• _Required work_: Each line from the one containing "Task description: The" to the end of the material below is to be restated exactly, with pictures skipped.

• _Provided material_:

+--

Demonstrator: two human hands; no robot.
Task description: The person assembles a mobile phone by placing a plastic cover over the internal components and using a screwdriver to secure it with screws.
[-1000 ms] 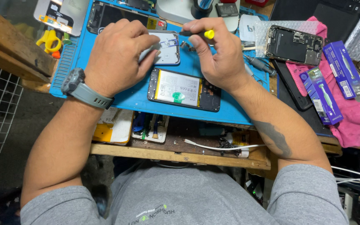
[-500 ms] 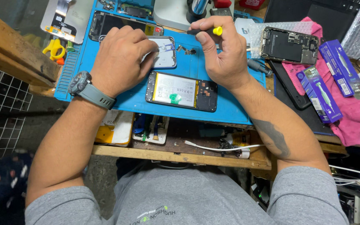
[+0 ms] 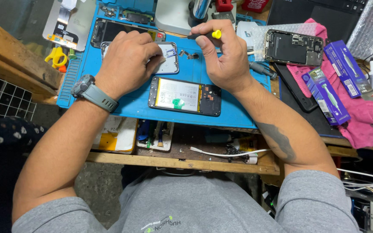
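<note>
head view, item by item.

- left hand: palm down on the blue rubber work mat, fingers pressed flat over a pale silver phone frame panel, pinning it rather than gripping it. the hand covers the same panel as half a second ago; only the camera has swung, so the hold reads as steady. a grey wristwatch sits on the wrist.
- right hand: fingers pinched narrow round a slim screwdriver with a yellow cap, tip angled down toward small loose metal parts on the mat just beside the panel's right edge. against the earlier frames the driver has stayed at that spot, so the fine work at the panel edge appears to be continuing, not finished.
- opened black phone with white battery and green pull tab: flat on the mat, near the wearer, between the two forearms, touched by neither hand.
- second opened phone body, dark, on bubble wrap: right of the mat, apart from the hands.
- two purple tool boxes: on a pink cloth, far right.
- yellow plastic tool: off the mat's left edge.
</note>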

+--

• _Solved exercise_:
Task description: The person assembles a mobile phone by placing a plastic cover over the internal components and using a screwdriver to secure it with screws.
[-1000 ms] 
[-500 ms] 
[+0 ms] 
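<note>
head view, item by item.

- left hand: palm down on the blue rubber work mat, fingers pressed flat over a pale silver phone frame panel, pinning it rather than gripping it. the hand covers the same panel as half a second ago; only the camera has swung, so the hold reads as steady. a grey wristwatch sits on the wrist.
- right hand: fingers pinched narrow round a slim screwdriver with a yellow cap, tip angled down toward small loose metal parts on the mat just beside the panel's right edge. against the earlier frames the driver has stayed at that spot, so the fine work at the panel edge appears to be continuing, not finished.
- opened black phone with white battery and green pull tab: flat on the mat, near the wearer, between the two forearms, touched by neither hand.
- second opened phone body, dark, on bubble wrap: right of the mat, apart from the hands.
- two purple tool boxes: on a pink cloth, far right.
- yellow plastic tool: off the mat's left edge.
</note>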

This output has been given in full.